Democratic presidential nominee Hillary Clinton leads Republican Donald Trump by six points among likely voters heading into the first presidential debate on Monday, according to a brand-new national NBC News/Wall Street Journal poll.
The survey - which was conducted after Clinton's return to the campaign trail following her bout with pneumonia - shows a bigger advantage for the secretary of state than did polls taken during the heightened scrutiny of her health.
It also finds that Clinton is running nearly even with Trump when it comes to voter enthusiasm.
"Despite arguably the worst few weeks of her candidacy, the fundamentals still point toward a Hillary Clinton victory," says Democratic pollster Fred Yang of Hart Research Associates, who conducted the survey with Republican pollster Bill McInturff of Public Opinion Strategies.
McInturff adds, "Donald Trump has closed the margin since August, but as we head towards the debate, still needs to push this campaign closer.

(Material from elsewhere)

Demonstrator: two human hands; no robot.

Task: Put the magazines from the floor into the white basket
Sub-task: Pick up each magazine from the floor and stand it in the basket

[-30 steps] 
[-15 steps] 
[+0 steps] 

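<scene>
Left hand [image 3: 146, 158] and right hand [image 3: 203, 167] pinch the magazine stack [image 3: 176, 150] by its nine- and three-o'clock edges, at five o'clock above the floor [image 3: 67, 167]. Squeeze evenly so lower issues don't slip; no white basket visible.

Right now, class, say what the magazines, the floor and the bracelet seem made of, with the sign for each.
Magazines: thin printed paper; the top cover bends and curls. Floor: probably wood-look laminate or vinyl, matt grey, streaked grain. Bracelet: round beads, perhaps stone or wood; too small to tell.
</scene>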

The good news for him is the electorate narrowly agrees with him that America has lost ground and wants to see a change in direction."
In a four-way horserace, Clinton gets support from 43 percent of likely voters and Trump gets 37 percent, while Libertarian nominee Gary Johnson is at 9 percent and the Green Party's Jill Stein is at 3 percent.
In a head-to-head matchup without those third-party candidates, Clinton's advantage expands to seven points, 48 percent to 41 percent. This is the NBC/WSJ poll's first general-election poll of likely voters in the 2016 race.
Among the broader electorate of all registered voters, Clinton is ahead of Trump by five points in the four-way contest, 42 percent to 37 percent - down from Clinton's nine-point lead in August.
And in a two-way race, Clinton's edge among registered voters is seven points, 48 percent to 41 percent - also down from nine points in August.
Here, Clinton has the advantage with African American voters (81 percent to 7 percent), women (51 percent to 37 percent) and those ages 18-34 (50 percent to 34 percent), while Trump is ahead among men (46 percent to 44 percent) and whites (49 percent to 41 percent).
But the poll reveals a familiar pattern among white registered voters: Those without a college degree break for Trump, 53 percent to 35 percent, while those with college degrees tilt in Clinton's favor, 49 percent to 43 percent.
Clinton runs nearly even with Trump on voter enthusiasm
Seventy-eight percent of Trump's voters say they are highly interested in November's general election - registering either a "9" or "10" on a 10-point scale - versus 75 percent of Clinton voters who say that.
What's more, 68 percent of Clinton voters respond that they will "definitely" vote for her, compared with 66 percent of Trump supporters who say that about the New York businessman.
And 50 percent of Clinton voters say their vote is more for Clinton, while 44 percent of them say their vote is more being against Trump.
That's compared with 41 percent of Trump voters who say their vote is more for Trump, versus 51 percent who say it's more being against Clinton.
Many voters still want change
Despite Clinton's lead in the NBC/WSJ poll, Trump's advantage is that many voters still want change.
By a 49 percent-to-47 percent margin, registered voters say they prefer a president who will bring major changes to the way the government operates, even if those changes might be unpredictable - though that margin is less than it was back in July.
And 48 percent of voters agree with Trump's statement that America is losing ground and the economy hasn't improved enough. That's compared with 45 percent who agree with the Clinton message that the country is making progress and the economy has come back.
Trump holds the advantage on economy, Clinton on all other issues
Asked which candidate is better on the economy, 46 percent of registered voters say Trump, while 41 percent pick Clinton.
But Clinton leads on every other issue the poll tested - on being in charge of nuclear weapons (51 percent to 25 percent), on being a good commander-in-chief (48 percent to 33 percent), on dealing with immigration (50 percent to 39 percent) and on terrorism and homeland security (44 percent to 43 percent).
Clinton also holds the advantage over Trump on being knowledgeable and experienced enough to handle the presidency (60 percent to 23 percent) and on having the right temperament to be president (56 percent to 23 percent).
But Trump holds the edge on being honest and straightforward (41 percent say Trump is better here, versus 31 percent who say Clinton is).
Obama's job rating remains above 50 percent
The poll also finds President Barack Obama's job-approval rating at 52 percent - unchanged from last month. Indeed, this is the fifth-straight NBC/WSJ poll in which his job rating has been above 50 percent.
And the poll shows Democrats enjoying a three-point advantage on which party should control Congress - 48 percent of registered voters prefer Democrats in charge, while 45 percent want the GOP in control.
Democrats held a four-point advantage on this question a month ago.
The NBC/WSJ poll was conducted Sept. 16-19 of 1,000 registered voters - by both landline and cell phone interviews - and it has an overall margin of error of plus-minus 3.1 percentage points. Among the 922 likely voters the survey interviewed, the margin of error is plus-minus 3.2 percentage points.